**Task to complete**
When you have read the listing, copy all of it without any change.

**Information supplied**
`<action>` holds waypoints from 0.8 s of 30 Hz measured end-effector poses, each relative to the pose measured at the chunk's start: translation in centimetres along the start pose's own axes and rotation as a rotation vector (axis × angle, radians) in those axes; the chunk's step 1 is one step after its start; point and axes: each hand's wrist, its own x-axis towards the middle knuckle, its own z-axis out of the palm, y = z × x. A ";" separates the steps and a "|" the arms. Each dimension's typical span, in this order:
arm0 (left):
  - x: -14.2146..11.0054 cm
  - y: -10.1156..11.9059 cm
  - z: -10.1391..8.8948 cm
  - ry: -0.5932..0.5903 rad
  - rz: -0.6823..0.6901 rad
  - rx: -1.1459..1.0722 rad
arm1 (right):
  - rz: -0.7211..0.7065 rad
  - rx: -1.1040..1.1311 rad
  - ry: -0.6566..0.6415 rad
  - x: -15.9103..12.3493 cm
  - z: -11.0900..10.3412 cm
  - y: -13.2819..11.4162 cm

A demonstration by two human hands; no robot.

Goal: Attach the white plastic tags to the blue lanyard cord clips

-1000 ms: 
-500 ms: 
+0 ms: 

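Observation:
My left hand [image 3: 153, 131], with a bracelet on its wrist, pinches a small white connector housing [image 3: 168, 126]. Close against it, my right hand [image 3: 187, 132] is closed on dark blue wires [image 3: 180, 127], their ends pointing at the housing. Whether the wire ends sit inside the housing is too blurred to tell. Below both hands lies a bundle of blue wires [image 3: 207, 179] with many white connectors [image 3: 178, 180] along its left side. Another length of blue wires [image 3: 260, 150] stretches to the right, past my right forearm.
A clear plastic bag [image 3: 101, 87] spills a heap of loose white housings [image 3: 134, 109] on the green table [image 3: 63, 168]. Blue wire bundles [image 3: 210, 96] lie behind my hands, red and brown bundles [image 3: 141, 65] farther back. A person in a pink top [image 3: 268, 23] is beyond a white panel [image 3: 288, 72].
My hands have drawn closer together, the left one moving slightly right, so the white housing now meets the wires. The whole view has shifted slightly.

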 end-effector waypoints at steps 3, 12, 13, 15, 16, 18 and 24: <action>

**Finished exercise**
`<action>` holds waypoints from 0.8 s of 30 Hz measured end-effector poses, each relative to the pose measured at the chunk's start: translation in centimetres along the start pose's own axes and rotation as a rotation vector (axis × angle, radians) in those axes; the chunk's step 1 is one step after its start; point and axes: each hand's wrist, its own x-axis towards the middle knuckle, its own z-axis out of the palm, y = z × x. A ";" separates the steps and a "|" the arms. Each dimension's typical span, in this order:
arm0 (left):
  - x: -14.2146..11.0054 cm
  - y: -10.1156..11.9059 cm
  - z: -10.1391..8.8948 cm
  - ry: -0.5932..0.5903 rad
  - rz: -0.6823..0.6901 rad
  - rx: -1.1459..1.0722 rad
arm1 (right):
  - rz: -0.7211..0.7065 rad
  - rx: -1.1040..1.1311 rad
  - ry: -0.6566..0.6415 rad
  - x: -15.9103..12.3493 cm
  - z: -11.0900..10.3412 cm
  - y: -13.2819..11.4162 cm

A demonstration by two human hands; no robot.

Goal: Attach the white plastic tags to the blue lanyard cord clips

-1000 ms: 
-500 ms: 
+0 ms: 

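Observation:
My left hand [image 3: 153, 131], with a bracelet on its wrist, pinches a small white connector housing [image 3: 168, 126]. Close against it, my right hand [image 3: 187, 132] is closed on dark blue wires [image 3: 180, 127], their ends pointing at the housing. Whether the wire ends sit inside the housing is too blurred to tell. Below both hands lies a bundle of blue wires [image 3: 207, 179] with many white connectors [image 3: 178, 180] along its left side. Another length of blue wires [image 3: 260, 150] stretches to the right, past my right forearm.
A clear plastic bag [image 3: 101, 87] spills a heap of loose white housings [image 3: 134, 109] on the green table [image 3: 63, 168]. Blue wire bundles [image 3: 210, 96] lie behind my hands, red and brown bundles [image 3: 141, 65] farther back. A person in a pink top [image 3: 268, 23] is beyond a white panel [image 3: 288, 72].
My hands have drawn closer together, the left one moving slightly right, so the white housing now meets the wires. The whole view has shifted slightly.
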
 end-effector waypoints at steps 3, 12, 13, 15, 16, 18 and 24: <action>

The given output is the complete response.